この日は理科の要請訪問があり、若手が研究授業を行いました。1年生の赤ワインの蒸留の実験でした。
まず、復習です。「沸点」とは何かを確認します。挙手は1/3ほどですが、授業者はすぐに指名をします。指名した子どもは「沸騰する温度」と答えます。授業者は目の前にいる子どもにも確認して、次に進みます。テンポよく進めようとしているのがわかります。しかし、挙手が少ないことが気になります。まわりと確認させてから、挙手に頼らす指名して進めるとよいでしょう。また、沸点と同時に、沸騰とは何かをきちんと押さえておきたいところです。気化(蒸発)と沸騰の違いも混乱しやすいので、しっかりと確認しておく必要があります。
確認を続けますが、なかなか挙手は増えません。子どもたちはわかっているのでしょうが、積極的に参加させたいところです。指名された子どもは笑顔で席に着きます。他の子どもにも笑顔が見られます。授業者と子どもたち、子ども同士の関係は悪くないことがわかります。
一つひとつ挙手指名で確認していきますが、どうしてもテンポが悪くなります。挙手に頼らずどんどん指名すればよいと思います。

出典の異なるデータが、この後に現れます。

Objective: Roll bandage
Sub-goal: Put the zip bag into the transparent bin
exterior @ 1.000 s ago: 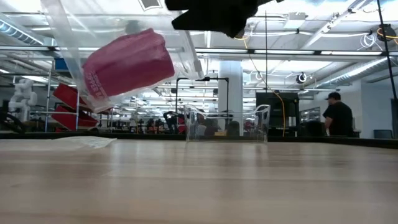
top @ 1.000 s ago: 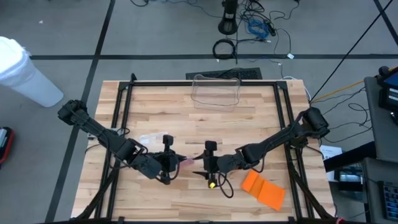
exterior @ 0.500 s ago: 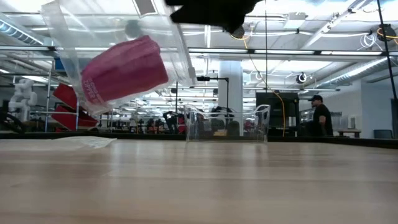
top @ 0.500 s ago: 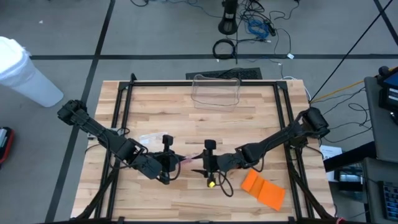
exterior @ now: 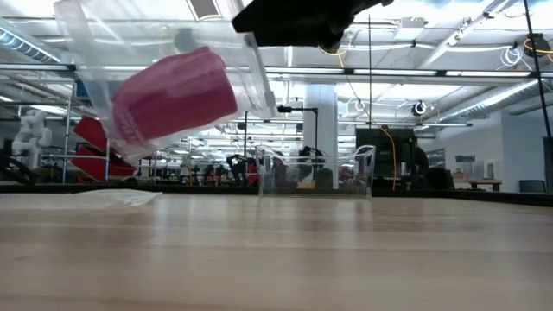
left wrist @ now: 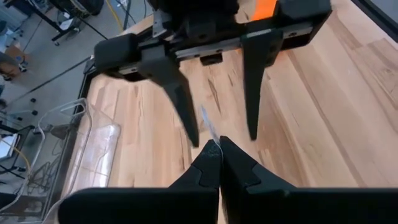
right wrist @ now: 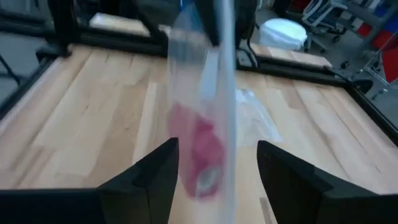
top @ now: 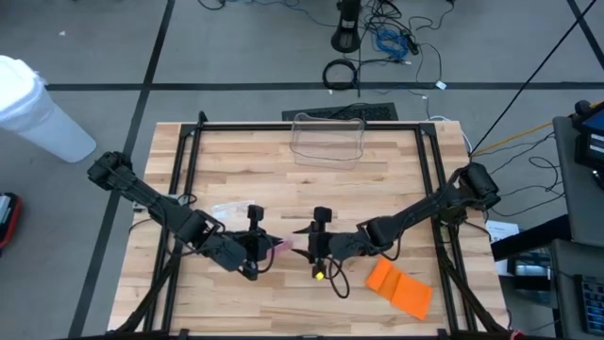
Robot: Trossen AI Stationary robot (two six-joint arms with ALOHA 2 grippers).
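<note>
The pink bandage roll [exterior: 173, 93] hangs above the table [top: 377, 189], sealed inside a clear plastic bag [exterior: 160, 52] that dangles near the middle of the front half, at about 6 o'clock from the clear plastic box [top: 327, 139]. The left gripper [left wrist: 213, 151] has its fingers pressed together on a thin edge of the bag and carries its whole weight. The right gripper [right wrist: 214, 158] faces it from 3 o'clock, fingers spread wide, with the bag hanging just ahead of the gap between them and not yet pinched.

The load looks very light: the film hangs slack and the roll sags into the lower end (tilted in the low view). The bag looks thin, slick and floppy, so it will likely swing and slip under a loose pinch; the roll itself seems soft and squashable, not fragile. A sound hold for the right gripper would be the free bag edge opposite the left's pinch. An orange piece [top: 399, 287] lies at 4 o'clock from the grippers, and a second clear wrapper [top: 226, 211] at 10 o'clock.
</note>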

この日の実験の説明に入ります。赤ワインを見せて、成分が水とエタノールであることを伝えます。よく反応する子どもから「消毒を飲んでいるの?」という声が上がります。授業者はこういったつぶやきにも反応します。悪いことではありませんが、あまり反応しすぎると授業のテンポが悪くなったり、調子に乗ってテンションを上げてきたりする可能性があります。このあたりを見極めて対応することが必要です。
どうにかすれば、赤ワインから水とエタノールを取り出せることを伝えて、今日のめあてを何にするか、子どもたちに考えさせます。すぐに何人かの子どもが、「沸騰しよう」「水とエタノールを取り出そう」と反応します。授業者はそれを受けてすぐに、「赤ワインを加熱すると水とエタノールを取り出せるのかを調べよう」と提示します。めあてを考えさせることで子どもたちを主体的にさせようとしているのでしょうが、これでは天下りで授業者が示すのと変わりません。また、いきなり「加熱」という言葉が出てきますが、それがなぜなのかもはっきりしません。子どもが疑問や興味を持つ場面や、課題を共有するための時間が必要です。
「水とエタノールを別々に取り出せそう?」と子どもに問いかけ、どうすればできるのか、それでうまくいくのかと全体で考えさせたりすることで、初めて子どもにとっての課題となっていきます。そういうやり取りを全体ですることが大切です。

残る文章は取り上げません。